EXCERPTED RECORDS:
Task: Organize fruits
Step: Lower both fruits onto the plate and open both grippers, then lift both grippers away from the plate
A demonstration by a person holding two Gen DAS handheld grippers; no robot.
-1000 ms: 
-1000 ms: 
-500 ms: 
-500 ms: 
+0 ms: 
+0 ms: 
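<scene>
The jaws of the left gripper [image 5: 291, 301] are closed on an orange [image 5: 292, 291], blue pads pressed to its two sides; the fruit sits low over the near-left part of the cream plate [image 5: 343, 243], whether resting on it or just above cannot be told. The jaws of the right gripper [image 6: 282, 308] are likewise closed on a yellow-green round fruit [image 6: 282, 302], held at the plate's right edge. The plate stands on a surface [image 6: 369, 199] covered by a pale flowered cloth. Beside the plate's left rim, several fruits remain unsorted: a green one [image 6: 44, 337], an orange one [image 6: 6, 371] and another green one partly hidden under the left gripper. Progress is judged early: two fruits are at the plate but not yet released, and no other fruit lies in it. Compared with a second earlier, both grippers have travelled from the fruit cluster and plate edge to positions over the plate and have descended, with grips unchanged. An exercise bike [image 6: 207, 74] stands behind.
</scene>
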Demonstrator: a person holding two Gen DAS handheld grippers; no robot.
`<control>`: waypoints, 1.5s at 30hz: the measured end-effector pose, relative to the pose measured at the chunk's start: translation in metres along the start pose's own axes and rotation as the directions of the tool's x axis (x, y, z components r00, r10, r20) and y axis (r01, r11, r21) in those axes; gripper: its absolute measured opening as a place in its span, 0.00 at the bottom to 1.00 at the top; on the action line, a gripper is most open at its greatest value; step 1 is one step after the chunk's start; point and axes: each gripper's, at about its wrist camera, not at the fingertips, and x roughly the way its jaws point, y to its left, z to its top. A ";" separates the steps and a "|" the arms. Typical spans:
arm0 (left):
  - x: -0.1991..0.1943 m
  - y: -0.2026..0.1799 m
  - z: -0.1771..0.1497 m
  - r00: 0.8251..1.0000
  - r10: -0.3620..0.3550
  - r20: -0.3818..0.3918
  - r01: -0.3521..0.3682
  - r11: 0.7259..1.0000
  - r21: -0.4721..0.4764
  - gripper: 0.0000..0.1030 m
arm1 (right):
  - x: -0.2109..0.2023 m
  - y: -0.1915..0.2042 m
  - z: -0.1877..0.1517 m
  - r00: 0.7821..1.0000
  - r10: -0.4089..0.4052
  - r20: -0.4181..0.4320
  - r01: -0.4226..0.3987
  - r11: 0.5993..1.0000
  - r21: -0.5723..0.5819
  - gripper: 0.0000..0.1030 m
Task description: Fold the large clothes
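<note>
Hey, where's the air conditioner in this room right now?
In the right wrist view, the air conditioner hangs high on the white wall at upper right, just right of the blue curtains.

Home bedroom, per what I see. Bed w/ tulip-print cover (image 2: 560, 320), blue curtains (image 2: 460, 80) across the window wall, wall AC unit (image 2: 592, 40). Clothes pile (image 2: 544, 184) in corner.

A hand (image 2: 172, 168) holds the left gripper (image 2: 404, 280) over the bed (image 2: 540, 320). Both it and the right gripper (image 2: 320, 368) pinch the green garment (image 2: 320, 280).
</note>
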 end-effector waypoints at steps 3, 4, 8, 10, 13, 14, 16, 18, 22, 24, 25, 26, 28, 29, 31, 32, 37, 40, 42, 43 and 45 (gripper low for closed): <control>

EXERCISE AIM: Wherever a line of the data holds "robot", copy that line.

EXERCISE OUTPUT:
A demonstration by a person holding two Gen DAS handheld grippers; no robot.
Demonstrator: a person holding two Gen DAS handheld grippers; no robot.

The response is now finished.